The same quality flaws that have come to light in Massachusetts’ crackdown on sterile compounding pharmacies also may exist in many hospital pharmacies that formulate sterile preparations, according to a recent survey by the Institute for Safe Medication Practices (ISMP).
Three out of four (74%) of 412 survey respondents—most of them pharmacists—reported that contamination could be a risk for their facilities, and 13% said that contamination actually had occurred during the past year.
Those findings came as no surprise to Darryl S. Rich, PharmD, MBA, FASHP, a medication safety specialist at ISMP. Based on hospital visits he has made, Dr. Rich told Pain Medicine News, hospital pharmacies are “not quite there yet” in complying with U.S. Pharmacopeia (USP) Chapter <797> standards.
For hospital pharmacies trying to upgrade their facilities to comply with USP standards, it is “mostly the facility-based issues that are the toughest” to contend with, said Dr. Rich, noting that cramped pharmacy space was often the biggest obstacle. “When hospitals do it successfully,” he added, “it’s either because the pharmacy has moved or they were able to get space next door. In some cases, it is just not a priority to improve the pharmacy’s IV room.”

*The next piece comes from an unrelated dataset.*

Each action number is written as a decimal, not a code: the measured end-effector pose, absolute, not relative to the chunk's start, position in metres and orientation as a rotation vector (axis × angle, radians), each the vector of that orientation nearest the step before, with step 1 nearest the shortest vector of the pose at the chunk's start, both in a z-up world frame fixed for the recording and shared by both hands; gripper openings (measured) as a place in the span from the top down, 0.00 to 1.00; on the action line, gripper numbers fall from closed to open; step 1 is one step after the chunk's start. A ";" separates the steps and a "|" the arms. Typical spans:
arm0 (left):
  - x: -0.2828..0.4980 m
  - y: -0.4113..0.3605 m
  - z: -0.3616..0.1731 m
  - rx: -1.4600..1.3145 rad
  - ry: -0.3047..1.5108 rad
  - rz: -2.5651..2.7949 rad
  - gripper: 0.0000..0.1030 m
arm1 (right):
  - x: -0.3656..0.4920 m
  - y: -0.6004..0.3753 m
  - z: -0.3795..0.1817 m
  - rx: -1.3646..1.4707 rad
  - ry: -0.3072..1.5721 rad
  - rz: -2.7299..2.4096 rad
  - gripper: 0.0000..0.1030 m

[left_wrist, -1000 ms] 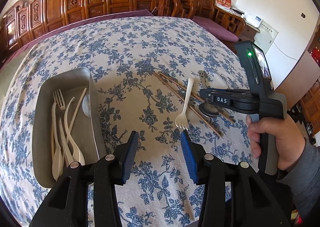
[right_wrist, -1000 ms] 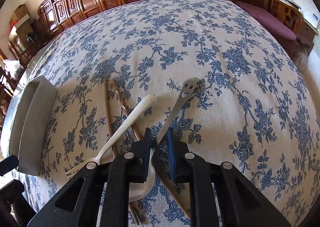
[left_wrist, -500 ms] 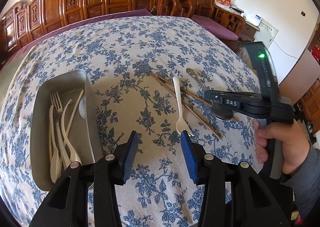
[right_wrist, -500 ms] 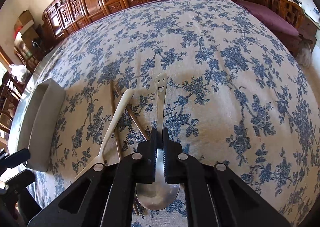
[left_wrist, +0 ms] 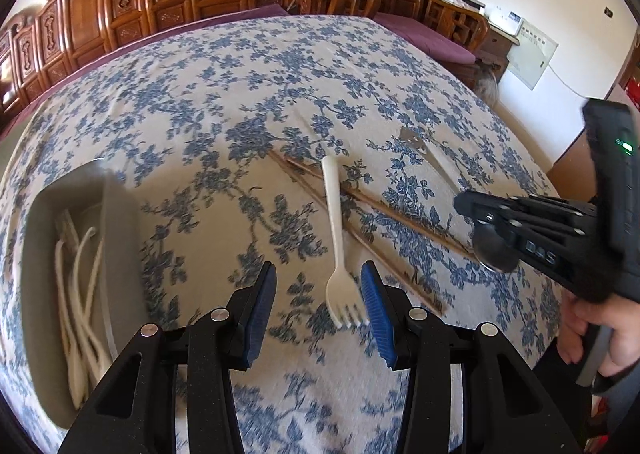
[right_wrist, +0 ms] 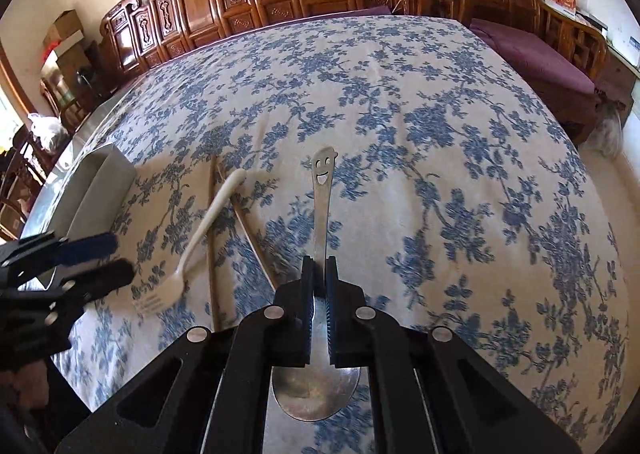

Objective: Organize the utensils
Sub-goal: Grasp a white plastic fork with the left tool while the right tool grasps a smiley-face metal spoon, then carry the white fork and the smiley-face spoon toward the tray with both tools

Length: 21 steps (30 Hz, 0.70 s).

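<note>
Right hand-held gripper (right_wrist: 318,308) clamped on metal spoon (right_wrist: 320,214), carry to tray (left_wrist: 44,254) next; left hand-held gripper (left_wrist: 318,294) half-open above white fork (left_wrist: 340,254).

Utensils and tray, positions

At your 6 o'clock the steel spoon (right_wrist: 320,214) points its smiley-cut handle to 12; the cream plastic fork (left_wrist: 338,242) lies tines-near across the wooden chopsticks (left_wrist: 384,210); at 9 o'clock the metal tray (left_wrist: 44,294) holds more cream utensils (left_wrist: 80,318).
</note>
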<state>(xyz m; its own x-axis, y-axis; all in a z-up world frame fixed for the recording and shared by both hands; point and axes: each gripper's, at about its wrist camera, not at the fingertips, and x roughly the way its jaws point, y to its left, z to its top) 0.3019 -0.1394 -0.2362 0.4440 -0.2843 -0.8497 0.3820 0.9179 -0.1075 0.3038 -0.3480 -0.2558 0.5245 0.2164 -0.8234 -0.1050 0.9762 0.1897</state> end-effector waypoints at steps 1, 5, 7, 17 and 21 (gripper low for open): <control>0.305 -0.143 -0.240 0.107 1.038 -0.417 0.62 | 0.303 -0.350 -0.257 0.121 1.002 0.194 0.93; 0.318 -0.156 -0.254 0.110 1.074 -0.433 0.75 | 0.303 -0.358 -0.260 0.087 1.002 0.189 0.93; 0.323 -0.162 -0.259 0.115 1.082 -0.435 0.78 | 0.304 -0.362 -0.264 0.095 1.008 0.188 0.93; 0.334 -0.171 -0.272 0.130 1.097 -0.429 0.88 | 0.305 -0.370 -0.267 0.129 1.012 0.197 0.93; 0.333 -0.170 -0.271 0.138 1.096 -0.419 0.95 | 0.305 -0.368 -0.264 0.128 1.008 0.205 0.93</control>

As a result, he continued, “a lot of pharmacies have gone to outsource vendors because they figured they couldn’t do it themselves, particularly with regard to higher-risk compounded products.” The problem, he said, was their “level of trust” that there were “regulatory bodies out there” that were evaluating the outsourcers and making sure they remained compliant. “That obviously turned out not to be true,” he said.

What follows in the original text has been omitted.